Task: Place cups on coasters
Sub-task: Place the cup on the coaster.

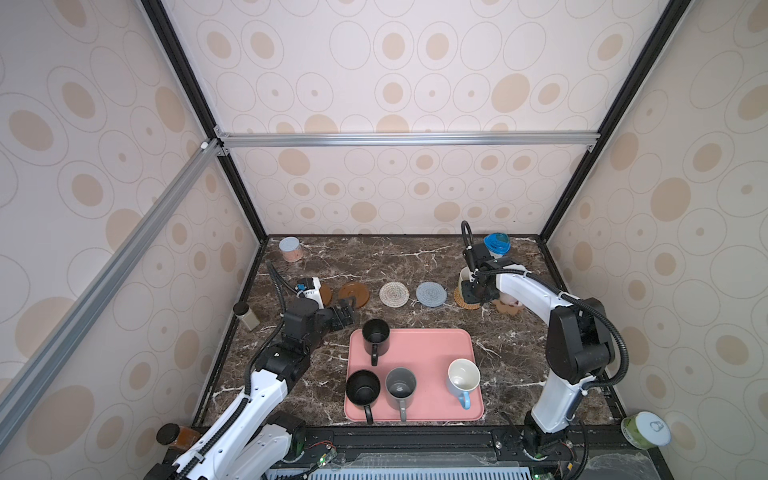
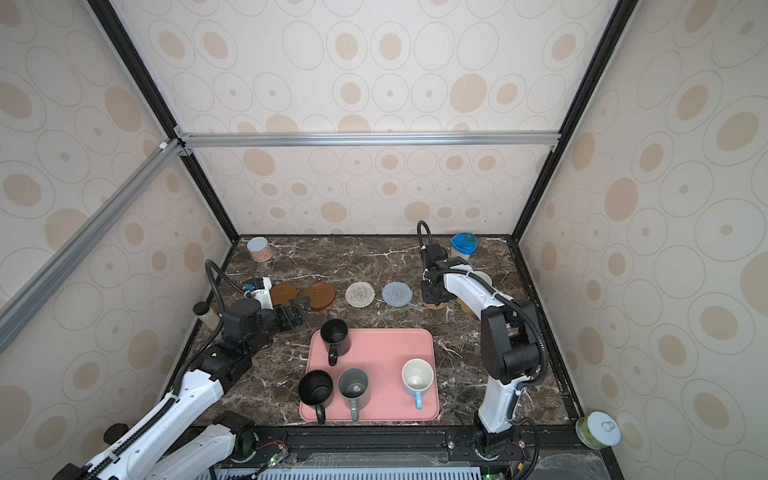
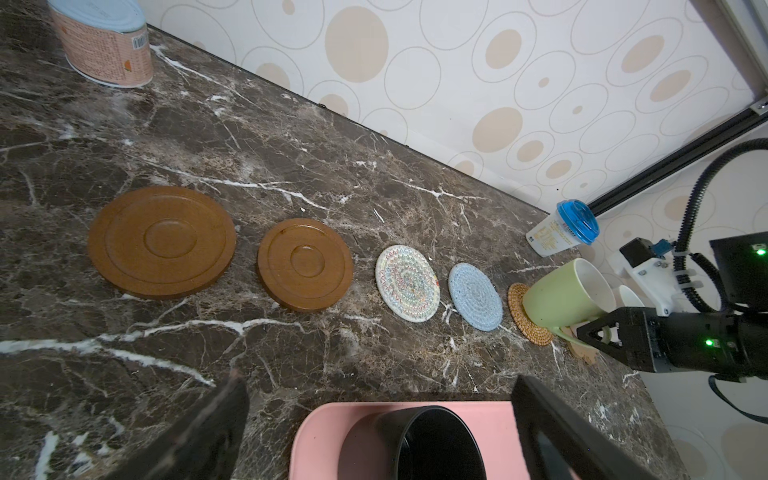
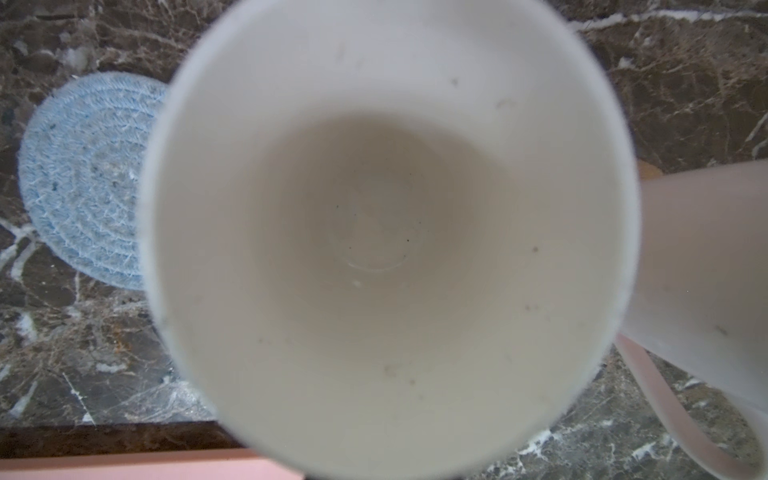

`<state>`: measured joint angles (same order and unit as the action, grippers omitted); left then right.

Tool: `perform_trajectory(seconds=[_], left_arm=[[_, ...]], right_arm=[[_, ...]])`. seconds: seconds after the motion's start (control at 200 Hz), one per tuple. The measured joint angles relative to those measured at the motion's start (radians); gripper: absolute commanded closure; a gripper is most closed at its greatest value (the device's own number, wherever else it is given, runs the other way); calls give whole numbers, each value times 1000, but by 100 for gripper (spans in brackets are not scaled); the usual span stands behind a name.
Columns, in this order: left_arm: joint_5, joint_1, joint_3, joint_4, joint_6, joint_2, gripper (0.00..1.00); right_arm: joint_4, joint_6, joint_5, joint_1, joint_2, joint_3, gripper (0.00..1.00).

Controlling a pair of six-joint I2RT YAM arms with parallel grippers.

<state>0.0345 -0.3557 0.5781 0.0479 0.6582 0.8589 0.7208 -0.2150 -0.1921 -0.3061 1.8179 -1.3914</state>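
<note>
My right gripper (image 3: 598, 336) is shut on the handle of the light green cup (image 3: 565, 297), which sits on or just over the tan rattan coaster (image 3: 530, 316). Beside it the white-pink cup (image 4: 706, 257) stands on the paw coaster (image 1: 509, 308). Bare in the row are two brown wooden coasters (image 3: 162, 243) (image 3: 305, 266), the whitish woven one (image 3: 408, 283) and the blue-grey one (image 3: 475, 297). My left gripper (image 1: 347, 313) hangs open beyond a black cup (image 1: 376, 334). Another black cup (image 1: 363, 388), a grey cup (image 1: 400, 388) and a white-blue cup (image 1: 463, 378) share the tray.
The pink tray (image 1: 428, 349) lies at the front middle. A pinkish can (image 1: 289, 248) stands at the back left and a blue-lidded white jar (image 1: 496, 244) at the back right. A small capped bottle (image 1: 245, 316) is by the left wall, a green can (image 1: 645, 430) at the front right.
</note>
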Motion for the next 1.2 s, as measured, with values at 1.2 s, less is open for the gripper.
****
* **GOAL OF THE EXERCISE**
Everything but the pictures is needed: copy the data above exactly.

* **TASK OUTPUT**
Task: Place cups on coasters
Sub-task: Place the cup on the coaster.


`<state>`: measured joint angles (same order and unit as the action, grippers omitted); left then right.

Tool: `perform_trajectory(seconds=[_], left_arm=[[_, ...]], right_arm=[[_, ...]])`. seconds: seconds after the motion's start (control at 200 Hz), one per tuple. The measured joint angles relative to those measured at the motion's start (radians); gripper: absolute commanded closure; a gripper is most closed at its greatest value (the device's own number, wherever else it is given, runs the other way); calls give whole numbers, each value times 1000, but by 100 for gripper (spans in brackets are not scaled); the usual span stands behind a name.
Columns, in this order: left_arm: joint_5, joint_1, joint_3, joint_4, joint_6, joint_2, gripper (0.00..1.00); right_arm: joint_4, joint_6, joint_5, joint_1, joint_2, joint_3, gripper (0.00..1.00).

Controlling a pair of six-joint I2RT YAM arms with parallel grippers.

<state>0.0345 -0.3557 0.5781 0.0479 0.6582 0.8589 0.7208 -0.2150 -0.1921 -0.3061 1.8179 -1.3914</state>
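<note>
My right gripper (image 3: 598, 336) is shut on the handle of the light green cup (image 3: 565, 297), which sits on or just over the tan rattan coaster (image 3: 530, 316). Beside it the white-pink cup (image 4: 706, 257) stands on the paw coaster (image 1: 509, 308). Bare in the row are two brown wooden coasters (image 3: 162, 243) (image 3: 305, 266), the whitish woven one (image 3: 408, 283) and the blue-grey one (image 3: 475, 297). My left gripper (image 1: 347, 313) hangs open beyond a black cup (image 1: 376, 334). Another black cup (image 1: 363, 388), a grey cup (image 1: 400, 388) and a white-blue cup (image 1: 463, 378) share the tray.
The pink tray (image 1: 428, 349) lies at the front middle. A pinkish can (image 1: 289, 248) stands at the back left and a blue-lidded white jar (image 1: 496, 244) at the back right. A small capped bottle (image 1: 245, 316) is by the left wall, a green can (image 1: 645, 430) at the front right.
</note>
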Motion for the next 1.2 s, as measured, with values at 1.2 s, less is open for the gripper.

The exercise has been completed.